**Data for processing**.

------------------------------------------------

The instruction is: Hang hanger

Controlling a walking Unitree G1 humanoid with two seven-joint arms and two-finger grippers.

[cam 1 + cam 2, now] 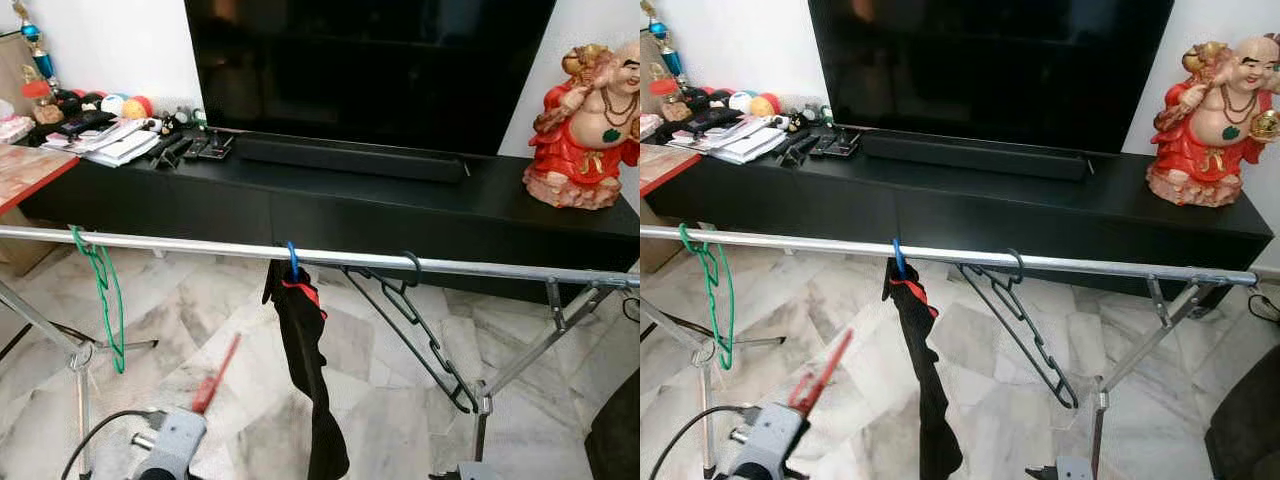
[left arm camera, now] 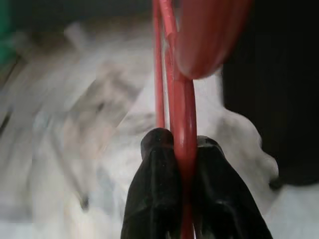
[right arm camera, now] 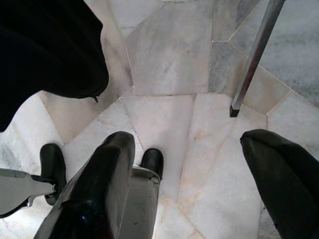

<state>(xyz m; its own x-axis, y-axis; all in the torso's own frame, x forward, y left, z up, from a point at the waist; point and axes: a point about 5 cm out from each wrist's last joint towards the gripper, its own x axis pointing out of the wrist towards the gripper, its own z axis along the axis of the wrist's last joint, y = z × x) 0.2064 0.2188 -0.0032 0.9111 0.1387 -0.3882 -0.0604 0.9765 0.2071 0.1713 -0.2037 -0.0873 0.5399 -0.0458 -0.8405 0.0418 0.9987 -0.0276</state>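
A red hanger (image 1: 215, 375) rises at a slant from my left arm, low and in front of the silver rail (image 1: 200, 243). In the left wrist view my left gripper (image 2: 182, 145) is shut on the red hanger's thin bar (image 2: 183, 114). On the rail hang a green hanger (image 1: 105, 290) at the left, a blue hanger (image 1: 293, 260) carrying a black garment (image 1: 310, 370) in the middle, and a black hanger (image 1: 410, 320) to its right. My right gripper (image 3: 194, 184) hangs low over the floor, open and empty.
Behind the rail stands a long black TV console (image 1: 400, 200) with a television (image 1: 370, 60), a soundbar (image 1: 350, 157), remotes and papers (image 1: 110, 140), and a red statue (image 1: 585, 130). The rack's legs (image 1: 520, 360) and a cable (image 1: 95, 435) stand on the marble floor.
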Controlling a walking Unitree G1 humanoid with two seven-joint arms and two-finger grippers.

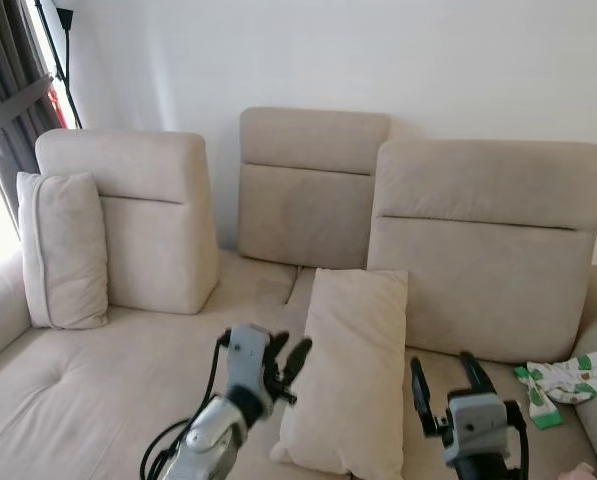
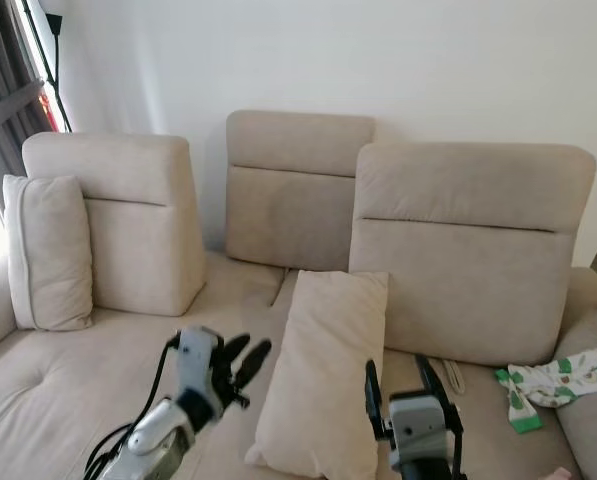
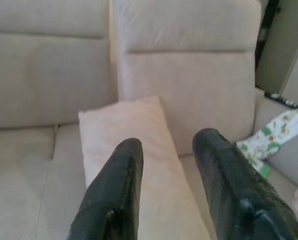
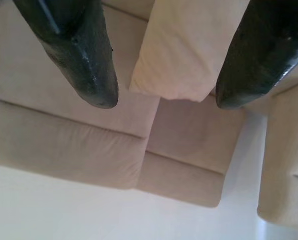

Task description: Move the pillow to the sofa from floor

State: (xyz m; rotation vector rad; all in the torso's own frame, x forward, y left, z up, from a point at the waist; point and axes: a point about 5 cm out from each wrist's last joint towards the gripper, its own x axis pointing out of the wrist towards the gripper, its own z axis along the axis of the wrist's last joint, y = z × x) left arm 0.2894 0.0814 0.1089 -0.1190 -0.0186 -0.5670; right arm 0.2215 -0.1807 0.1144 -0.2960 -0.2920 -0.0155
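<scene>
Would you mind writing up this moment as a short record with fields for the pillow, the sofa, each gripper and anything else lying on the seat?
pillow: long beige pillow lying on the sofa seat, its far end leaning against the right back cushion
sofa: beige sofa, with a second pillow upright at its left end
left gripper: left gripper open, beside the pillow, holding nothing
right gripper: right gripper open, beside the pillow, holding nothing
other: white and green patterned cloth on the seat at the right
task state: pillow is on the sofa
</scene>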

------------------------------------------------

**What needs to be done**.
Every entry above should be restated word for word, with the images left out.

**Answer space**.
The instruction is: Hang hanger

Controlling a walking Unitree G1 humanoid with two seven-joint arms and two-finger grippers.

[cam 1 + cam 2, now] 
[left arm camera, now] 
[right arm camera, now] 

<state>(xyz m; its own x-axis, y-axis; all in the torso's own frame, x forward, y left, z up, from a point at the waist; point and axes: a point about 5 cm out from each wrist's last joint towards the gripper, its own x axis pointing out of the wrist towards the gripper, its own z axis along the axis of the wrist's last joint, y = z × x) 0.2064 0.2188 -0.0032 0.9111 0.1387 -0.3882 -0.0604 0.9765 0.2071 0.1713 -0.2037 -0.0873 0.5399 -0.0458 -0.8405 0.0418 0.9987 -0.0276</state>
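A red hanger (image 1: 215, 375) rises at a slant from my left arm, low and in front of the silver rail (image 1: 200, 243). In the left wrist view my left gripper (image 2: 182, 145) is shut on the red hanger's thin bar (image 2: 183, 114). On the rail hang a green hanger (image 1: 105, 290) at the left, a blue hanger (image 1: 293, 260) carrying a black garment (image 1: 310, 370) in the middle, and a black hanger (image 1: 410, 320) to its right. My right gripper (image 3: 194, 184) hangs low over the floor, open and empty.
Behind the rail stands a long black TV console (image 1: 400, 200) with a television (image 1: 370, 60), a soundbar (image 1: 350, 157), remotes and papers (image 1: 110, 140), and a red statue (image 1: 585, 130). The rack's legs (image 1: 520, 360) and a cable (image 1: 95, 435) stand on the marble floor.
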Controlling a walking Unitree G1 humanoid with two seven-joint arms and two-finger grippers.


Task description: Move the pillow to the sofa from floor

State: (xyz m; rotation vector rad; all in the torso's own frame, x forward, y left, z up, from a point at the waist; point and axes: a point about 5 cm out from each wrist's last joint towards the gripper, its own x axis pointing out of the wrist towards the gripper, its own z axis along the axis of the wrist's last joint, y = z × x) left arm 0.2894 0.0814 0.1089 -0.1190 -0.0186 -0.5670; right arm 0.2215 -0.1807 0.1144 -0.2960 -0.2920 -0.0155
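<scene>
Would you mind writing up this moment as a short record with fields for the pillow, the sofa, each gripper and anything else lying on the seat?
pillow: long beige pillow lying on the sofa seat, its far end leaning against the right back cushion
sofa: beige sofa, with a second pillow upright at its left end
left gripper: left gripper open, beside the pillow, holding nothing
right gripper: right gripper open, beside the pillow, holding nothing
other: white and green patterned cloth on the seat at the right
task state: pillow is on the sofa
</scene>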

The exercise is done; no more work remains.